TL;DR: Go 1.25 brings an opt-in overhaul for JSON (encoding/json/v2
, plus a lower-level encoding/json/jsontext
). Boot 'er up and you'll often see meaningful decode speedups with fewer allocations, coupled with semantics that finally match what most of us meant all along.
Then vs Now: outrunning the old fossils
Then (pre-1.25): using encoding/json
often felt like chiseling fossils with a spoon; reflection heavy, allocation hungry & slower than popular third-party libs. Many teams - sometimes mine included - adopted alternatives just to shave off milliseconds.

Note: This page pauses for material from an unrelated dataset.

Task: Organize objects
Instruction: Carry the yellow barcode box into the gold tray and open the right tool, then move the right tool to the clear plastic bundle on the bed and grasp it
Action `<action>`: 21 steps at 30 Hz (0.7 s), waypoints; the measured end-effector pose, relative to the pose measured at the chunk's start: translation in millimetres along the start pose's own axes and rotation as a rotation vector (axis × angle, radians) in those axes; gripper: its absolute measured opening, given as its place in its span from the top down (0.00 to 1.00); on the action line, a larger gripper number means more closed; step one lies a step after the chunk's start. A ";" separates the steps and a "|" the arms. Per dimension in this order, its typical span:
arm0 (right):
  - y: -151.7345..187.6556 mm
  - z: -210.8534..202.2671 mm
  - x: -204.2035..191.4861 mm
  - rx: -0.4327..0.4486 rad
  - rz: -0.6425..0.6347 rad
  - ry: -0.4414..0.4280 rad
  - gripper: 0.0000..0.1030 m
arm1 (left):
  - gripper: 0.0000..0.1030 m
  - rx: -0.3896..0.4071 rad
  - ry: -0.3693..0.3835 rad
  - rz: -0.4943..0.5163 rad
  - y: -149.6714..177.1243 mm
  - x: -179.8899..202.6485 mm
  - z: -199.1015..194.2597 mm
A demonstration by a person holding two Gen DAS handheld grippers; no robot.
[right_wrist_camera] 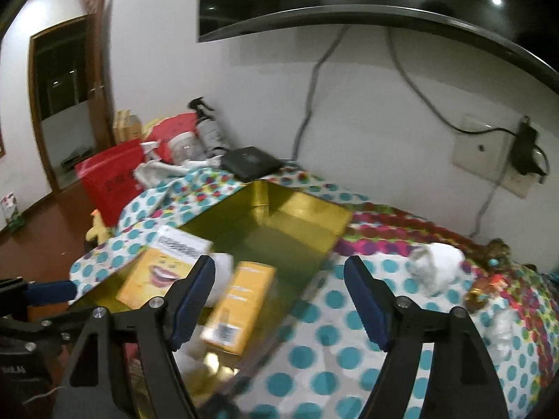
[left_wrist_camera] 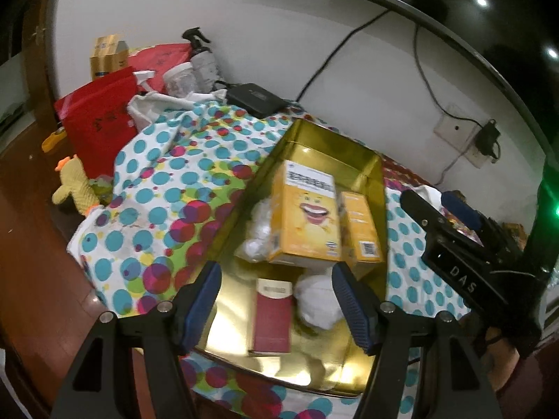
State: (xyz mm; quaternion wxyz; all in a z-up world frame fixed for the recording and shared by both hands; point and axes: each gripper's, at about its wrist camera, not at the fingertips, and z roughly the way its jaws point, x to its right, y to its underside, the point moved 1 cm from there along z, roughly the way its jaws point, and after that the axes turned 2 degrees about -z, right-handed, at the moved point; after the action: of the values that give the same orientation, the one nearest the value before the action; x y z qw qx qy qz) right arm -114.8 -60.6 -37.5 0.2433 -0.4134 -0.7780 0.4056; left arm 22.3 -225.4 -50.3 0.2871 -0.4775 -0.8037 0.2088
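A rumpled cloth (left_wrist_camera: 164, 188) printed with teal, pink and green dots covers the surface below a white wall, and on it sits a shallow rectangular gold tin (left_wrist_camera: 241, 216), its metal walls and floor glossy and mirror-like. Behind the tin, against the wall, lies a flat black box (left_wrist_camera: 253, 99) with a cable running up from it; to the left of the tin stands a red paper bag (left_wrist_camera: 99, 122), with a clear plastic jar (left_wrist_camera: 180, 78) and a dark-capped spray bottle (left_wrist_camera: 202, 57) beyond it. Inside the tin, a tall yellow cardboard box (left_wrist_camera: 307, 216) bearing a cartoon grin leans near the middle, a narrower yellow box (left_wrist_camera: 361, 234) stands at its right against the tin's wall, a dark red flat pack (left_wrist_camera: 272, 317) lies on the tin's floor nearer the camera, and crumpled white wads (left_wrist_camera: 319, 300) fill the gaps. To the right of the tin, another soft white wad (right_wrist_camera: 436, 269) rests on the cloth. The left gripper (left_wrist_camera: 277, 300) hangs over the near end of the tin, its ribbed blue pads spread wide and holding nothing. The right gripper (right_wrist_camera: 279, 300) hovers over the tin's right edge, pads parted and empty, the narrow yellow box lying blurred just below its left pad.
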 end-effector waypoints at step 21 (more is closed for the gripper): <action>80.7 -54.7 169.3 0.123 0.116 0.438 0.00 | 0.34 0.179 0.223 0.300 13.7 142.0 5.7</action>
State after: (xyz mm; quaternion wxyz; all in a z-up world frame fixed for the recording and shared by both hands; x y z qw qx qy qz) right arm -131.1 131.8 -67.2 0.4075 -0.5199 -0.6555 0.3659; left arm -26.4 -93.5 -25.7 0.3813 -0.5845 -0.6652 0.2654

Now (1.25 with v2): enable the experiment and you get a reworked engine:
- faster, especially on Unmarshal paths
- fewer surprise behaviours (case sensitivity, dup keys, nil collections)
- a lower-level
jsontext
layer that's strict about what JSON is (UTF-8, uniqueness)
In other words, the spoon got upgraded to a jackhammer - oh, and someone finally put guardrails around the dig site. Cool.

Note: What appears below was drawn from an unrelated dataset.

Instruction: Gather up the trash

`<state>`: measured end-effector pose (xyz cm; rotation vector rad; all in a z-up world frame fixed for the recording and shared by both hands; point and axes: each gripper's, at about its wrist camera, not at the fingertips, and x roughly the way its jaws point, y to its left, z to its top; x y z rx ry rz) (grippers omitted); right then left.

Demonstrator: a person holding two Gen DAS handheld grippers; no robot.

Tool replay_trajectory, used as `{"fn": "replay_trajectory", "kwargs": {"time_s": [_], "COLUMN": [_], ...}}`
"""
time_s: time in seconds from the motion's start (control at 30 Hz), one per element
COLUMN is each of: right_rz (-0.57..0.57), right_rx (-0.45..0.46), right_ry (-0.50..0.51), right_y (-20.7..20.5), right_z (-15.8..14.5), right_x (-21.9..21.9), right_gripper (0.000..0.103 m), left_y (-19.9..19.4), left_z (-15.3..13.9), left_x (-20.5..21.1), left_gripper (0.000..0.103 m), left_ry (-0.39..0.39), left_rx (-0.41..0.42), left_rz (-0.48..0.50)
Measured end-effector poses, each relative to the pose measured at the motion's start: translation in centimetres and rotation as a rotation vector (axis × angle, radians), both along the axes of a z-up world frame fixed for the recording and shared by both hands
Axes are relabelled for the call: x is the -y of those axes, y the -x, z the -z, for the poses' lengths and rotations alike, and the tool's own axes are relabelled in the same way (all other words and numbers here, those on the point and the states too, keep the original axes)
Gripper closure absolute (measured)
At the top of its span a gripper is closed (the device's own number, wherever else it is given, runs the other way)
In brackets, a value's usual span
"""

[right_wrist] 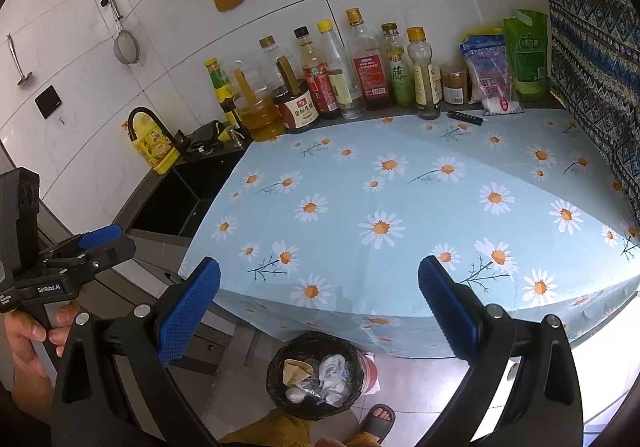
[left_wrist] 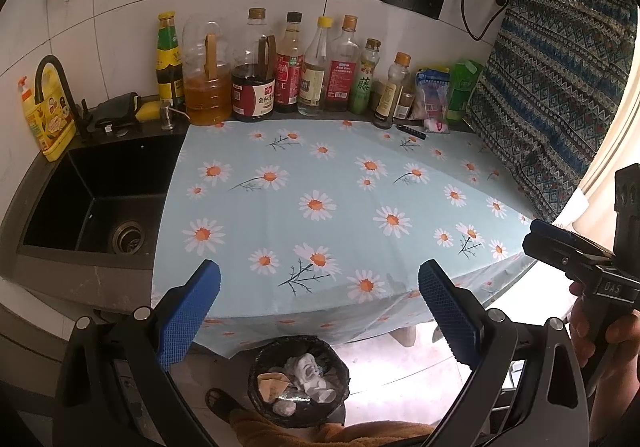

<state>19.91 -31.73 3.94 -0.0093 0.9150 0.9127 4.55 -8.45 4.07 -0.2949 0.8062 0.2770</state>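
At the bottom of the left wrist view, the left gripper (left_wrist: 319,311) stands with its blue-padded fingers (left_wrist: 188,317) spread wide and nothing between them. Seen low between those fingers, the trash bin (left_wrist: 298,381), lined with a black bag, stands on the floor and holds crumpled white tissue (left_wrist: 310,369) and a brown paper scrap (left_wrist: 272,383). A sandalled foot (left_wrist: 220,401) shows just left of the bin.

In the right wrist view the right gripper (right_wrist: 319,311) is likewise released, its fingers wide apart and empty, with the same bin low in the centre of the frame, below the hanging edge of the cloth. At the right edge of the left wrist view the right gripper appears side-on, held in a hand (left_wrist: 596,331), its fingers parted.

Above the fingers, the daisy-print tablecloth (left_wrist: 340,187) covers the counter. At centre left lies the black sink (left_wrist: 100,191) with a yellow detergent bottle (left_wrist: 48,119) at its far corner. Along the white tiled wall in the upper middle stands a row of sauce and oil bottles (left_wrist: 280,75), with bagged packets (left_wrist: 434,95) at the row's right end. A patterned blue cloth (left_wrist: 560,87) fills the upper right.
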Motion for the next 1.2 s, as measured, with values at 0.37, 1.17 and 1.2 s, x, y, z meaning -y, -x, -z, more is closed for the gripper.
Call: {"fn": "replay_trajectory", "kwargs": {"time_s": [0.37, 1.17, 1.2], "right_rz": [-0.002, 0.002, 0.002], "right_rx": [-0.007, -0.017, -0.016], "right_ry": [0.005, 0.021, 0.02], "right_y": [-0.5, -1.4, -1.3], "right_z": [0.3, 0.8, 0.8], "right_x": [0.3, 0.1, 0.1], "right_gripper": [0.005, 0.005, 0.005], "left_y": [-0.1, -1.0, -1.0], "left_z": [0.3, 0.8, 0.9], "left_x": [-0.1, 0.2, 0.2], "left_gripper": [0.007, 0.007, 0.007], "left_ry": [0.008, 0.027, 0.029], "left_rx": [-0.004, -0.004, -0.003], "left_rz": [-0.011, 0.004, 0.006]}}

Turn it on with the env var:
GOEXPERIMENT=jsonv2
Caution: json/v2
is opt-in and still evolving; test thoroughly before enabling in prod.
Show me the raptors: real-world benchmarks
You can micro-bench toy structs all day, but the jungle test is big, messy, heterogeneous JSON. We want measurable impact in real-world scenarios. I used GitHub Archive (hourly JSON lines of public events) because it's authless and large.
Dataset
Download any hour you like. I tested with data from this month:
mkdir -p data
wget -O data/2025-08-01-0.json.gz https://data.gharchive.org/2025-08-01-0.json.gz
Benchmark harness
The trick is to load the data once (outside the timed loop), then hammer the decoders. Here's a minimal _test.go
that samples and decodes into both a struct and map[string]any
:
package ghbench
import (
"bufio"
"bytes"
"compress/gzip"
"encoding/json"
jsonv2 "encoding/json/v2" // requires GOEXPERIMENT=jsonv2
"io"
"os"
"testing"
)
const (
pathGz = "data/2025-08-01-0.json.gz"
sampleLines = 5000
)
var samples [][]byte
type EventLoose struct {
ID string `json:"id"`
Type string `json:"type"`
Actor map[string]any `json:"actor"`
Repo map[string]any `json:"repo"`
Payload map[string]any `json:"payload"`
CreatedAt string `json:"created_at"`
Public *bool `json:"public"`
}
func TestMain(m *testing.M) {
f, err := os.Open(pathGz)
if err != nil { panic(err) }
defer f.Close()
var r io.Reader = f
if len(pathGz) > 3 && pathGz[len(pathGz)-3:] == ".gz" {
gz, err := gzip.NewReader(f)
if err != nil { panic(err) }
defer gz.Close()
r = gz
}
sc := bufio.NewScanner(r)
const maxLine = 20 << 20 // 20MB
sc.Buffer(make([]byte, 0, 1<<20), maxLine)
for sc.Scan() {
if len(samples) >= sampleLines { break }
line := append([]byte(nil), sc.Bytes()...)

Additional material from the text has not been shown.